[Stored items]

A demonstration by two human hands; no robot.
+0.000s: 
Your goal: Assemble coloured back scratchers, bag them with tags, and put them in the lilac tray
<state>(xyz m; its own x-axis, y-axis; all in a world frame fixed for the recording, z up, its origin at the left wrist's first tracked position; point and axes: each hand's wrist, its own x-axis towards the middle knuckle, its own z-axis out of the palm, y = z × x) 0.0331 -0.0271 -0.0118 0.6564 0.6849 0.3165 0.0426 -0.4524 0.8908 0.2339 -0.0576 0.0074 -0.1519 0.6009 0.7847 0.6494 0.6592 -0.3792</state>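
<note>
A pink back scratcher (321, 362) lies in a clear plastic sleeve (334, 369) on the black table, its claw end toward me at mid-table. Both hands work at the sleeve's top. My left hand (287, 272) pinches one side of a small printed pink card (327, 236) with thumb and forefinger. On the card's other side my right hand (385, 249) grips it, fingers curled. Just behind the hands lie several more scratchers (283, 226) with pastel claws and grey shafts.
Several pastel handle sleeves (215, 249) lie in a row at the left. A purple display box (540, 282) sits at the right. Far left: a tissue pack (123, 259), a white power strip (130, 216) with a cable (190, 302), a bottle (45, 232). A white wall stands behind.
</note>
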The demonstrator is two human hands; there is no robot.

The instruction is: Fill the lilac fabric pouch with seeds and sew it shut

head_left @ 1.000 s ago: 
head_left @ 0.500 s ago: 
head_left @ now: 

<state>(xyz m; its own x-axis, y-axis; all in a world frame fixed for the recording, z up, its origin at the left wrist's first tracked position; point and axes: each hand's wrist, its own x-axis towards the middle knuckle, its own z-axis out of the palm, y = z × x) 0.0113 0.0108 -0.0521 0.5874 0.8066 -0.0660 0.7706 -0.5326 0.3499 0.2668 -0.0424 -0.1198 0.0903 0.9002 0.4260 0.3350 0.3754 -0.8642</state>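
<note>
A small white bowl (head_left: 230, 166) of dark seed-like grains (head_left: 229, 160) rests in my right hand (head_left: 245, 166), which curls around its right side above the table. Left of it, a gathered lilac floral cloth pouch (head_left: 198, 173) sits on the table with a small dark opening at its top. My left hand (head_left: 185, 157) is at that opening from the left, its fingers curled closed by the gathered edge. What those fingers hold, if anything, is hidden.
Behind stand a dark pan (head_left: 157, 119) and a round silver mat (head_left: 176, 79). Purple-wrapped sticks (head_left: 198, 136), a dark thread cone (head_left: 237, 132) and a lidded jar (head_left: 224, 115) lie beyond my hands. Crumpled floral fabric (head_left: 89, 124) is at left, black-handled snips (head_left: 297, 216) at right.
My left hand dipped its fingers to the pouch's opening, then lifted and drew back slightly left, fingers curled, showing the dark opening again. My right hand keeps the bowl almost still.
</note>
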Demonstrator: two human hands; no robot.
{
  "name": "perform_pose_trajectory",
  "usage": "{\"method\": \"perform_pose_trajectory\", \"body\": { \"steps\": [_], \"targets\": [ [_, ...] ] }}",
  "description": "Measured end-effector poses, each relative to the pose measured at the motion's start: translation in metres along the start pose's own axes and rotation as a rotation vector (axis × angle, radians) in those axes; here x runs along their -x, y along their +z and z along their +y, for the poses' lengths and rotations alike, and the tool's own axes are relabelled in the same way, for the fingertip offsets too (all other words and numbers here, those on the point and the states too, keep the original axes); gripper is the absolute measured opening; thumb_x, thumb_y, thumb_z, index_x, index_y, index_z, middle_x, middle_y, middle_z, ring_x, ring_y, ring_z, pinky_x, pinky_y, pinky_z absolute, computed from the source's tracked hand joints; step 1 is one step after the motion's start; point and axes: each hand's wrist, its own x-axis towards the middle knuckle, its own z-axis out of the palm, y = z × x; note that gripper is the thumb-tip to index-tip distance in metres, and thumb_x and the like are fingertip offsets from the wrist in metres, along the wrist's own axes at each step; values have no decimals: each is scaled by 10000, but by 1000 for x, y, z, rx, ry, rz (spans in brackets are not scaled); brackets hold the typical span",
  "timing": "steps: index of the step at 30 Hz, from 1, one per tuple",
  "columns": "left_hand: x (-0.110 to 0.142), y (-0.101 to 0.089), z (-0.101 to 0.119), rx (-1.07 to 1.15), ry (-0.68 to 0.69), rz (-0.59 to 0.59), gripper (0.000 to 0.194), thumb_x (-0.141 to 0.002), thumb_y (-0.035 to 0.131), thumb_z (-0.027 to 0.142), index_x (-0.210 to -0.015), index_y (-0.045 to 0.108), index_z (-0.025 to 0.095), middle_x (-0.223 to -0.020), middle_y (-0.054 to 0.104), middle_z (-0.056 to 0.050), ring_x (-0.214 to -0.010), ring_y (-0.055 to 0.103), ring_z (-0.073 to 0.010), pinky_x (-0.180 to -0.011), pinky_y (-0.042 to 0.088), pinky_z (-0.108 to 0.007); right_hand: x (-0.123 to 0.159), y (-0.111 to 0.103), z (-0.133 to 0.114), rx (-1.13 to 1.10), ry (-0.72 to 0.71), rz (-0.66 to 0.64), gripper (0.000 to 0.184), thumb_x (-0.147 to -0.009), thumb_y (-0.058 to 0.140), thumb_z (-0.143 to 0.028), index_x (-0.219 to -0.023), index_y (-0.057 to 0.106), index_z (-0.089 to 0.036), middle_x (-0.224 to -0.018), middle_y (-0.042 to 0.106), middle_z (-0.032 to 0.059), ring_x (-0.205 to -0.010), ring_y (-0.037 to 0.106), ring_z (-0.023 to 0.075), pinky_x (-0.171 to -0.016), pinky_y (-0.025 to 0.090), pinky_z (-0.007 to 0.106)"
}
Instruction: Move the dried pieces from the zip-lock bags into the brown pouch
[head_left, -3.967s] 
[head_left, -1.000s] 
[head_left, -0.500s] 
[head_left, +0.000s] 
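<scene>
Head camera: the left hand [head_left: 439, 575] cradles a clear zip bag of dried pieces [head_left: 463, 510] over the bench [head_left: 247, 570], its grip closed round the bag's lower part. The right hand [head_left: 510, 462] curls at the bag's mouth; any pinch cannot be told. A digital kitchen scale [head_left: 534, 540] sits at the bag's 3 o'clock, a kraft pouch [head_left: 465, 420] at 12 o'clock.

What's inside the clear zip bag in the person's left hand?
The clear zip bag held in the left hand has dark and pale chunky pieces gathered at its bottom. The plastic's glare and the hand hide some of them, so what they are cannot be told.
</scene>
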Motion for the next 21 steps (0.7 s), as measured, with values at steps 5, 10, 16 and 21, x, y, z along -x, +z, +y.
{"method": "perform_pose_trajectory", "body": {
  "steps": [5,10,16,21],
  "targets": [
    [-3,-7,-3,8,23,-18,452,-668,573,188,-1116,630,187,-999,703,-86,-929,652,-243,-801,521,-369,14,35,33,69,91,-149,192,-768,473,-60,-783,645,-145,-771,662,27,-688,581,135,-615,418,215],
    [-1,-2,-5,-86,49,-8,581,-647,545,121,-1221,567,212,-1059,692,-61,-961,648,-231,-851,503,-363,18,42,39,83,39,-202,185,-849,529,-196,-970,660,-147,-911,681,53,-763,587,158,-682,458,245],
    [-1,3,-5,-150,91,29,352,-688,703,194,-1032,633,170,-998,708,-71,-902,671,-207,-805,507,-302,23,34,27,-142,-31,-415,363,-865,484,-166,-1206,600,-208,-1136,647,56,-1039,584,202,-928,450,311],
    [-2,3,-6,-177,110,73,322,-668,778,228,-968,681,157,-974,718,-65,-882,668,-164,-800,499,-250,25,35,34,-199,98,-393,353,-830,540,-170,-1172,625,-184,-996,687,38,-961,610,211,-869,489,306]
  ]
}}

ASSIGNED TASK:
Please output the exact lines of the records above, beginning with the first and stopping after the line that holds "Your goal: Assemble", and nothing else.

THE COMPLETED TASK:
A demonstration by two human hands; no robot.
+0.000s: 
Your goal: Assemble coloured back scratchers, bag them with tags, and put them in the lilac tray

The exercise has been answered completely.